Buenos Aires, 21 ago (EFE).- A ex-presidente e atual senadora da Argentina, Cristina Kirchner, pediu nesta terça-feira que seus colegas de Senado autorizem as operações de busca e apreensão pedidas pelo juiz Claudio Bonadio, que a investiga em uma série de casos de corrupção, em três imóveis pertencentes a sua família.

"Vale esclarecer que essa decisão não significa convalidar a irracionalidade das medidas propostas por Bonadio em sua cruzada persecutória contra a minha pessoa, mas que tem como principal objetivo encerrar, de uma vez por todas, o show montado em torno dessas buscas sem fundamentos", disse Cristina nas redes sociais.

Devido ao mandato de senadora, a ex-presidente tem foro privilegiado e só o Senado pode autorizar solicitações como as feitas por Bonadio. Após duas tentativas fracassadas de votar os pedidos do juiz, o tema voltará a ser debatido amanhã.

Na primeira ocasião, alguns senadores alegaram falta de tempo para ler os documentos enviados por Bonadio. Na segunda, os peronistas, maioria no Senado, não compareceram em número suficiente para que a sessão fosse aberta.

"Tenho muito claro para mim que tal atitude não foi por solidariedade pessoal nem 'corporativa', mas, pelo contrário, obedeceu à firme decisão política de não convalidar a utilização da Justiça como instrumento de perseguição política de opositores ou de distração midiática para a população", afirmou Cristina.

Cristina é investigada em um grande escândalo de pagamentos de propina realizados por empresários em troca de benefícios em concessões de obras públicas durante o seu governo, entre 2007 e 2015, e no período em que seu marido, Néstor Kirchner, já falecido, esteve no poder entre 2003 e 2007.

Como já fez em outras oportunidades, Cristina afirmou que é vítima de perseguição judicial para que o atual presidente do país, Mauricio Macri, consiga desviar a atenção da população da grave crise social e econômica enfrentada pela Argentina.

A senadora informou que pediu ao presidente de seu partido no Senado que comunique aos diferentes grupos da casa que não há inconveniente em autorizar os pedidos de busca de Bonadio.

"O Senado deve garantir que as medidas levadas adiante sejam apenas para coletar provas relacionadas com o objetivo da investigação e não para obter imagens ou filmagens do interior dos meus imóveis, dos objetos que deles fazem parte, para posterior divulgação midiática com intencionalidade política", disse Cristina.
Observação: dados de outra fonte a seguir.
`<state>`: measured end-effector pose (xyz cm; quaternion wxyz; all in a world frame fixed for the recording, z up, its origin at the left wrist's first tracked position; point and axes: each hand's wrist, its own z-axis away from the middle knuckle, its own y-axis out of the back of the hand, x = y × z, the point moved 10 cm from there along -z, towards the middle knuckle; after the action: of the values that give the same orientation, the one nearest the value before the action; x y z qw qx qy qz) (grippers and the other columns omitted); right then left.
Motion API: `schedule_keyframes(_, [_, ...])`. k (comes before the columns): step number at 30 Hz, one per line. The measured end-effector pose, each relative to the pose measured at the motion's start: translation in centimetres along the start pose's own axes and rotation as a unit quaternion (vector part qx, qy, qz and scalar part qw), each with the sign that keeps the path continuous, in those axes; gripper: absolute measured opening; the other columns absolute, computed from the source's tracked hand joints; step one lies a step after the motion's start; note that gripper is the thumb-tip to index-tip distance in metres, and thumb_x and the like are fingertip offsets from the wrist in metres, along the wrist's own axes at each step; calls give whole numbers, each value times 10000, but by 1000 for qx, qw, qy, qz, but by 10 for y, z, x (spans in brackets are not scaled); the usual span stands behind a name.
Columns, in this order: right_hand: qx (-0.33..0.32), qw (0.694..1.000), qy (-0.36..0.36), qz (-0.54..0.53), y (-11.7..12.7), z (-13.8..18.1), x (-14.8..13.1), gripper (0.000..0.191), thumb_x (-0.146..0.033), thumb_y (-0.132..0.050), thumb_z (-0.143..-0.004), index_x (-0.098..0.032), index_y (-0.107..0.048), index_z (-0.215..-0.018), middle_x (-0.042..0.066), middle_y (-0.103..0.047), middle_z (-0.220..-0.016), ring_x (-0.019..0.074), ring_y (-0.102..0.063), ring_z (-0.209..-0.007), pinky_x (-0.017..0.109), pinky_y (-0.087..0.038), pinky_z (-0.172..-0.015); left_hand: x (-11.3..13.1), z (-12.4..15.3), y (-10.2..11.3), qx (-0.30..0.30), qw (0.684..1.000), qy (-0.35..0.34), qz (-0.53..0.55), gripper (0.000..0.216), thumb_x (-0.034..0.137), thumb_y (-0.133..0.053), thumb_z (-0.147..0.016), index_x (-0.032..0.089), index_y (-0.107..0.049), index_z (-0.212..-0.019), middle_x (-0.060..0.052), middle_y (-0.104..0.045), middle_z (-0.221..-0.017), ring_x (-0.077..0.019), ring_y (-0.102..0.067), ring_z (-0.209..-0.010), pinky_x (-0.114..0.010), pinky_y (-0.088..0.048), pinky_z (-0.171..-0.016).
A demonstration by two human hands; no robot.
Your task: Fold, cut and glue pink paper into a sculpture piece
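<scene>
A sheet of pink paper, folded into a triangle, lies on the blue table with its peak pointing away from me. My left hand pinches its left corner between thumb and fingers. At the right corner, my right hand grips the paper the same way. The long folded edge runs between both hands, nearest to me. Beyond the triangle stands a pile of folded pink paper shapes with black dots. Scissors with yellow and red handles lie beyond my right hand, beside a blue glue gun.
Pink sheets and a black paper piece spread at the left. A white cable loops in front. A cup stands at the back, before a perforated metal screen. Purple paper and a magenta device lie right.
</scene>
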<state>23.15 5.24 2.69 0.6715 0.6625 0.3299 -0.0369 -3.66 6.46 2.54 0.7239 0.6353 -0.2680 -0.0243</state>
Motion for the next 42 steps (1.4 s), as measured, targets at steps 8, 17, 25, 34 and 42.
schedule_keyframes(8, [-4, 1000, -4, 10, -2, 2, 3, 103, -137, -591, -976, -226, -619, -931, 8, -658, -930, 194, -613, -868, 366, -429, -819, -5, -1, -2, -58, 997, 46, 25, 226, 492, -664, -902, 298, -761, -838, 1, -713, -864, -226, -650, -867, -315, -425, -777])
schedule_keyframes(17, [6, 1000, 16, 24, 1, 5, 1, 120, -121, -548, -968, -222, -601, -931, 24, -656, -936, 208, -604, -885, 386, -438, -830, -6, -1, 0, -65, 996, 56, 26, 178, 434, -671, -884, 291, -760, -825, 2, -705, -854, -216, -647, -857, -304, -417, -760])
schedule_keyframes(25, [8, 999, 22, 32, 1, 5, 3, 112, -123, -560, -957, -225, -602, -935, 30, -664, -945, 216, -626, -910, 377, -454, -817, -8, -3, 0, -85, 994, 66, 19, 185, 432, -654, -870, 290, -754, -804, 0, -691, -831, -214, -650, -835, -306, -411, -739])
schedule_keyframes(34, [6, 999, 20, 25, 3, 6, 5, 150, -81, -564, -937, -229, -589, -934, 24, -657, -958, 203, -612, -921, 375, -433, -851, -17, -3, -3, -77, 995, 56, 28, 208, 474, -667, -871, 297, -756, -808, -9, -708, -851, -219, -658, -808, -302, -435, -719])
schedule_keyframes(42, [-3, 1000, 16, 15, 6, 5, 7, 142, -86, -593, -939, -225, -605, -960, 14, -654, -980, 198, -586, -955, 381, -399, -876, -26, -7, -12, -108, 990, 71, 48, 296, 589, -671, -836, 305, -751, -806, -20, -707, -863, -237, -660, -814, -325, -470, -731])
Bonadio, que já chegou a pedir a suspensão do foro privilegiado da ex-presidente, quer que os agentes façam buscas em um apartamento utilizado por Cristina em Buenos Aires e em duas casas que ela possui nas cidades de Calafate e Río Gallegos.

Cristina também pediu que os agentes responsáveis pelas buscas estejam acompanhados de seus advogados e de um senador designado por ela. Outra solicitação da ex-presidente foi para que objetos de uso pessoal sejam preservados durante a operação.

"Para ser mais clara, senhoras e senhores senadores, se encontrarem barras de ouro, milhões de dólares ou pedras preciosas, podem levá-las. Mas se encontrarem um anel ou um colar está claro que eles são objetos do meu uso pessoal", esclareceu Cristiana.

Por fim, a ex-presidente pediu que Bonadio tenha especial cuidado com a casa de Calafate, onde Néstor Kirchner morreu em 2010. Recentemente, em uma das ações que fazem parte da investigação do escândalo, o juiz pediu que paredes fossem quebradas em apartamentos que ficam no prédio de Cristina na capital.

"Lá aconteceu o momento mais doloroso da minha vida e, portanto, a preservação do local como está é muito importante para mim e para minha família", disse a agora senadora argentina.